Роб долго ехал, прежде чем решился обернуться в седле. Мирдин Аскари и Карим Гарун далеко отстали, но понемногу нагоняли его, а юный Ала Рашид, позади всех, вел в поводу вьючную лошадь Фадиля и мула Аббаса Сефи.
44
Черная смерть
Дорога без единого поворота шла по заболоченной равнине, потом запетляла среди цепи голых скал и гор, которая тянулась целых два дня пути. На третье утро они, наконец, стали спускаться к Ширазу и еще издалека увидели поднимающийся к небу дым. Приблизившись, разглядели людей, которые сжигали покойников за пределами городских стен. Дальше, за Ширазом, виднелись крутые склоны знаменитого ущелья Тенг-и-Алла-Акбар, то есть Ущелья «Велик Аллах». Роб заметил, как кружат над ущельем большие черные птицы, и уверился в том, что отряд нашел очаг эпидемии.
В город они въехали через ворота, никем не охранявшиеся.
— Так что же, сельджуки и в самом городе побывали? — удивленно спросил Карим, глядя на разоренные улицы Шираза.
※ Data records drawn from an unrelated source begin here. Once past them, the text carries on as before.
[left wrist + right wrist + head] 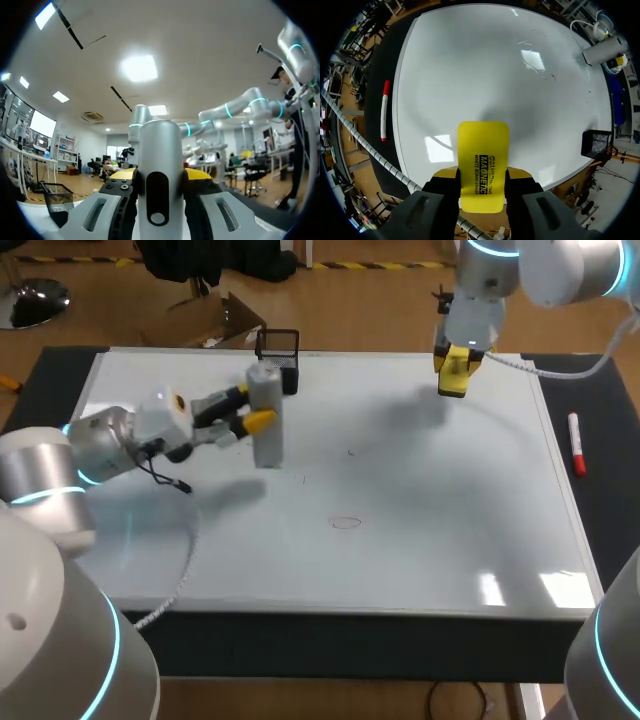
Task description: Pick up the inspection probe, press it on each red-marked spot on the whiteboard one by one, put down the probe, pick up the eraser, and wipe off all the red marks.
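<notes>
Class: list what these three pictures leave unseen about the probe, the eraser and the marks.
1. Inspection probe tip: in the left wrist view it is cut off by the picture's edge. In the head view it is too small to tell whether it touches the whiteboard.
2. Marks: in the head view they are too faint to count.
3. Eraser underside: in the right wrist view it is turned away. In the head view the right gripper mostly covers it.

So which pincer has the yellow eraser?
The right pincer, up by the whiteboard's far edge, grips the yellow eraser; the left pincer holds the grey probe instead.
</notes>
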`<action>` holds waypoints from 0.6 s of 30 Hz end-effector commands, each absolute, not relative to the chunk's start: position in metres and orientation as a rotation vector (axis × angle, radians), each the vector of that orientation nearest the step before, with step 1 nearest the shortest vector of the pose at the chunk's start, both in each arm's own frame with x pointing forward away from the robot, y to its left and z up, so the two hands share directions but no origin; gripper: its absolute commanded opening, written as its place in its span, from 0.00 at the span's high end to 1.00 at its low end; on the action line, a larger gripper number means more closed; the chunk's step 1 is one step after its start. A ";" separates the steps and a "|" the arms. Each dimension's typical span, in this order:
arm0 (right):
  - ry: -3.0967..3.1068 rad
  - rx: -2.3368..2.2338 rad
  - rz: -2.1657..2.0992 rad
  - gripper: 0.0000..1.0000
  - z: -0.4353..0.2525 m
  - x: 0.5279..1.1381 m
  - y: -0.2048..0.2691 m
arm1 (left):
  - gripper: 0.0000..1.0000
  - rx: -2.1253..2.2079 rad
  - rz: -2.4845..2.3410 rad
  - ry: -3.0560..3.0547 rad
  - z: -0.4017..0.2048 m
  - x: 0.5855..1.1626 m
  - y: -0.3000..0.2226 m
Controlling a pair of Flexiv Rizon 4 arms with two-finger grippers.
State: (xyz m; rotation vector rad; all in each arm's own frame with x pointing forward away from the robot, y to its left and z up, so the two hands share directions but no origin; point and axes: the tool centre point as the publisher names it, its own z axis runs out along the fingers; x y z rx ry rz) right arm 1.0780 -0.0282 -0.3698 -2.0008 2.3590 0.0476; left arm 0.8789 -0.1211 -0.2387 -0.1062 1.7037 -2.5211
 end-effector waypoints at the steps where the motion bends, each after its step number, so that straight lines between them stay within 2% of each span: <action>1: 2.358 -2.005 0.044 1.00 -0.369 1.079 -0.029 | 1.00 -0.068 -2.561 1.726 -0.242 0.858 -0.149; 18: 2.358 -2.005 0.044 1.00 -0.369 1.079 -0.029 | 1.00 0.105 -2.735 1.764 -0.259 0.800 -0.220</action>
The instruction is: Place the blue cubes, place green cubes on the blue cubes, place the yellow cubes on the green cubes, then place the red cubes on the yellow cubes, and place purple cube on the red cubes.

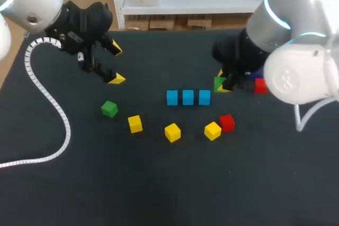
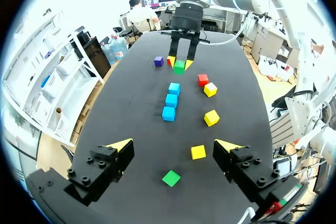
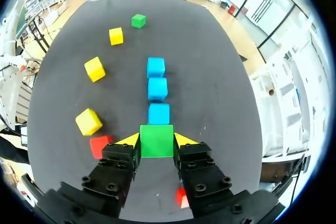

Город был красиво спланирован и застроен домами из розоватого камня, многие были окружены садами. Однако сейчас повсюду торчали свежие пни, указывая, где недавно росли высокие деревья, роскошная зелень которых давала прохожим густую тень. Даже кусты роз из садов пошли на растопку погребальных костров.
157
Накш-и-Рустам, или Накше-Рустам — место захоронения царей из династии Ахеменидов (VI — IV вв. до н. э.), однако там есть скальные рельефы, высеченные и гораздо раньше (ок. 1000 г. до н. э.) и позднее (III IV вв. н. э.). Находится в провинции Фарс, в 6 км от древней столицы страны, Персеполиса.